Should a line in the entries below contain "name", return that line.
━━━━━ The data ━━━━━
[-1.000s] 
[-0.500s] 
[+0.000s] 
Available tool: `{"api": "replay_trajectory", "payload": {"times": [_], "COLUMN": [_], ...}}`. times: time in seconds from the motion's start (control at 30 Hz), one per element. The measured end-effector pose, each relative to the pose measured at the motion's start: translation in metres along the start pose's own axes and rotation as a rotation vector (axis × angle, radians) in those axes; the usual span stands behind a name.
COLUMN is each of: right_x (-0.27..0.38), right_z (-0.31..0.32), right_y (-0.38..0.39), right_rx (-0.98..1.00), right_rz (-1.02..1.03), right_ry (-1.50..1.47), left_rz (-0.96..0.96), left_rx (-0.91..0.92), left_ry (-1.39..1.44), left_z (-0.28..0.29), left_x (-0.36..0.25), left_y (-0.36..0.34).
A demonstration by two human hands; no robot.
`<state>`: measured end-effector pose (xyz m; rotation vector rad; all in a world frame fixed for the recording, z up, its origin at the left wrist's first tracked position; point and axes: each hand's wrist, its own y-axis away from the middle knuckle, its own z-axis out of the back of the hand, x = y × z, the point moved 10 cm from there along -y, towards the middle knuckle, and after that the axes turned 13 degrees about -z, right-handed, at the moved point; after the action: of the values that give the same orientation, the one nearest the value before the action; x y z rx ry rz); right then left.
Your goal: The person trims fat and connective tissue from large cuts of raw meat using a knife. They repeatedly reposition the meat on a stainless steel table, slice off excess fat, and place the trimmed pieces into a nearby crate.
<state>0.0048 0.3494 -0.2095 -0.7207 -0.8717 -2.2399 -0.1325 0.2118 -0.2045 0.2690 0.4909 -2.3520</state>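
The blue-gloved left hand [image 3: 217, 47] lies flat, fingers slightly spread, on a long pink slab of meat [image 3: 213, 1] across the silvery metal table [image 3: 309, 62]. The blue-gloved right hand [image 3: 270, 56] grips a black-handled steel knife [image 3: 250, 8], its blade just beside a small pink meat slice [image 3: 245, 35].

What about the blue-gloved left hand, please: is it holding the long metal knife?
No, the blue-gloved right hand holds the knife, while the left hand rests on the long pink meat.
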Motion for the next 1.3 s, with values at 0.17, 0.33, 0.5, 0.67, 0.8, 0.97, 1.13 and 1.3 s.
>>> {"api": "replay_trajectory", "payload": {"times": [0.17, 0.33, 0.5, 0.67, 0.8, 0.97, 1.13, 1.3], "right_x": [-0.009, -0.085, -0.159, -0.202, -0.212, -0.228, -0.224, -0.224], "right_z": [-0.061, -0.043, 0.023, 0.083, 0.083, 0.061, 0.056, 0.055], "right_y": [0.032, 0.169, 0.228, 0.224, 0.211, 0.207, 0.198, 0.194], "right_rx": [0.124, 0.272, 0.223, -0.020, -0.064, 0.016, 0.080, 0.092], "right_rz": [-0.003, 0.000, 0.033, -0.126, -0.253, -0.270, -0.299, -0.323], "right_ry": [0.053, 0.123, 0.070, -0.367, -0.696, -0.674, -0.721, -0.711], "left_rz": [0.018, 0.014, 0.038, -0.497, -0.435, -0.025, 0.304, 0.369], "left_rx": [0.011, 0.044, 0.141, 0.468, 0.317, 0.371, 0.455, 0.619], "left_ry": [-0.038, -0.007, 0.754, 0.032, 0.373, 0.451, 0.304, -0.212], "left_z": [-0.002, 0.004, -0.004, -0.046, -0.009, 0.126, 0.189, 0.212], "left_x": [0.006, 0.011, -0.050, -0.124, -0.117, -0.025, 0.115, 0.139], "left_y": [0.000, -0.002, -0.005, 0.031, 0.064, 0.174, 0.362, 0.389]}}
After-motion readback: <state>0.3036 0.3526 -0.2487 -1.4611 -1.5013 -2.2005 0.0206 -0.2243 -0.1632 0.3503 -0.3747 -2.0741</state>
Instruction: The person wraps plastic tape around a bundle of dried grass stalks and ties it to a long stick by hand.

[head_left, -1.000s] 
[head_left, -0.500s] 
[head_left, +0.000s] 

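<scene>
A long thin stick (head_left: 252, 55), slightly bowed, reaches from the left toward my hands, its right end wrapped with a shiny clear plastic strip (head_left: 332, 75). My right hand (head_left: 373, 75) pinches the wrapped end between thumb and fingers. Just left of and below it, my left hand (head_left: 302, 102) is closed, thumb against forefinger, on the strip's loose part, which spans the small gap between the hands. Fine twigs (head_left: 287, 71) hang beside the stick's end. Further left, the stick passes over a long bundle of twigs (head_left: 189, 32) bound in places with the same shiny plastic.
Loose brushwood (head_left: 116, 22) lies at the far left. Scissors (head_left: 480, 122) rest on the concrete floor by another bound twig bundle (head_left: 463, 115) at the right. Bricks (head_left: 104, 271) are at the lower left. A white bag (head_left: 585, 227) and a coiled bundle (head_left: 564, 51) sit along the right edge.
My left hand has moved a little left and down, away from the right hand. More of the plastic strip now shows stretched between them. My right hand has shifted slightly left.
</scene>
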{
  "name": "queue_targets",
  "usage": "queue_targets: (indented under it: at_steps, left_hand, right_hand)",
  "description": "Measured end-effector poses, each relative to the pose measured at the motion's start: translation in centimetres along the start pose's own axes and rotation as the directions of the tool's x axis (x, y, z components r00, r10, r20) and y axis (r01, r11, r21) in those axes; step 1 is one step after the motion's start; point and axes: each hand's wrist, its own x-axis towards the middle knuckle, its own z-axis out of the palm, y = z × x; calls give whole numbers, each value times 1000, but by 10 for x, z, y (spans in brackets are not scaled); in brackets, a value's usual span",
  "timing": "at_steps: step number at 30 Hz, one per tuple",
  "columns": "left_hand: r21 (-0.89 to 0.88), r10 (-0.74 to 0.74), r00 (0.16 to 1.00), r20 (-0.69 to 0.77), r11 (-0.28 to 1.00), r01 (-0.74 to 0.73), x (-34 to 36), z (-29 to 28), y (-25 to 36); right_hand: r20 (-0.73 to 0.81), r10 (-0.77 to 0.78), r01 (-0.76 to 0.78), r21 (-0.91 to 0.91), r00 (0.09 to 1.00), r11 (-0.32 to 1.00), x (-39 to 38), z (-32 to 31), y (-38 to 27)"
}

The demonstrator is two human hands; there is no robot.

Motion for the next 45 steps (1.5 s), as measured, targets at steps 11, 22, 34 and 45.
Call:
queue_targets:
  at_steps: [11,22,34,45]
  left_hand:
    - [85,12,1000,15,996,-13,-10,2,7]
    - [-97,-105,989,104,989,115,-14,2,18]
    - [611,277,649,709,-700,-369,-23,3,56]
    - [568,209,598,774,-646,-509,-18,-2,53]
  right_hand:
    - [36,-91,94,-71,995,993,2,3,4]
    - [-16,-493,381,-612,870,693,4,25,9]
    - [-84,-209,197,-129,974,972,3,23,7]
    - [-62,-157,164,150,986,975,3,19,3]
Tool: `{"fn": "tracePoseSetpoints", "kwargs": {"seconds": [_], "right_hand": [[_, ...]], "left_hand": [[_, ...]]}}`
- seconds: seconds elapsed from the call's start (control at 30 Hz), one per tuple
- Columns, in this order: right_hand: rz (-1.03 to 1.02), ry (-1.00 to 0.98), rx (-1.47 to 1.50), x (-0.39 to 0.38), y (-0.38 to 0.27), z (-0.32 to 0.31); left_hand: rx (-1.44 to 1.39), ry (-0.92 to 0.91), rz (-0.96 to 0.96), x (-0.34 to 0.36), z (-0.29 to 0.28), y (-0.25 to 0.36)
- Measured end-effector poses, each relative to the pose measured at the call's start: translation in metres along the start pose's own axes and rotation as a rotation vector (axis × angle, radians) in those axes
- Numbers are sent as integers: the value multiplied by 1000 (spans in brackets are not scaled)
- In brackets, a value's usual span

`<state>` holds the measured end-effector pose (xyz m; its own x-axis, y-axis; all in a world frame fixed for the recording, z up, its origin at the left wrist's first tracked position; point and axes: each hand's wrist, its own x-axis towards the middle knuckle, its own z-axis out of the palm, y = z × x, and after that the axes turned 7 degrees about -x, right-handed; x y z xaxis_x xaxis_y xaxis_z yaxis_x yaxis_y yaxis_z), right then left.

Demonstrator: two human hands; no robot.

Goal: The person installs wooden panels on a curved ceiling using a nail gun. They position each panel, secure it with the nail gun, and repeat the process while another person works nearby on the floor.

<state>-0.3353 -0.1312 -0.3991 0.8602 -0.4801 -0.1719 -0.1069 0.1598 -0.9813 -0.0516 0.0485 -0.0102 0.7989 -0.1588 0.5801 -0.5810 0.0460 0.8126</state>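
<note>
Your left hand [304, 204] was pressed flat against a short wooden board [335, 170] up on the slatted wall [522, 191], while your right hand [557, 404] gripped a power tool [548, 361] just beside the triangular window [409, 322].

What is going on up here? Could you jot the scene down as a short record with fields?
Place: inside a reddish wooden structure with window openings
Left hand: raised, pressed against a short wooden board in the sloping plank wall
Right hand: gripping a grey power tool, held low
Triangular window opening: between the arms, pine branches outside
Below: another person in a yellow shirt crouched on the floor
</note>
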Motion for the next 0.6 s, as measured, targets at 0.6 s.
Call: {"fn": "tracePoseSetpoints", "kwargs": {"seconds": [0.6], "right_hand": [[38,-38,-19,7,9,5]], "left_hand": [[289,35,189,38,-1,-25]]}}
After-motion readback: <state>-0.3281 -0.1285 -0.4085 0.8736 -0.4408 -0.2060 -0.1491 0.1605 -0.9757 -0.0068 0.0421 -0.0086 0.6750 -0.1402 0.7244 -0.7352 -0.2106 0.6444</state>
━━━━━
Task output:
Available tool: `{"api": "replay_trajectory", "payload": {"times": [_], "COLUMN": [_], ...}}`. times: time in seconds from the motion's start (control at 30 Hz), one per element. The measured end-effector pose, each relative to the pose measured at the motion's start: translation in metres along the start pose's own axes and rotation as a rotation vector (axis × angle, radians) in those axes; the usual span stands behind a name.
  "name": "queue_targets",

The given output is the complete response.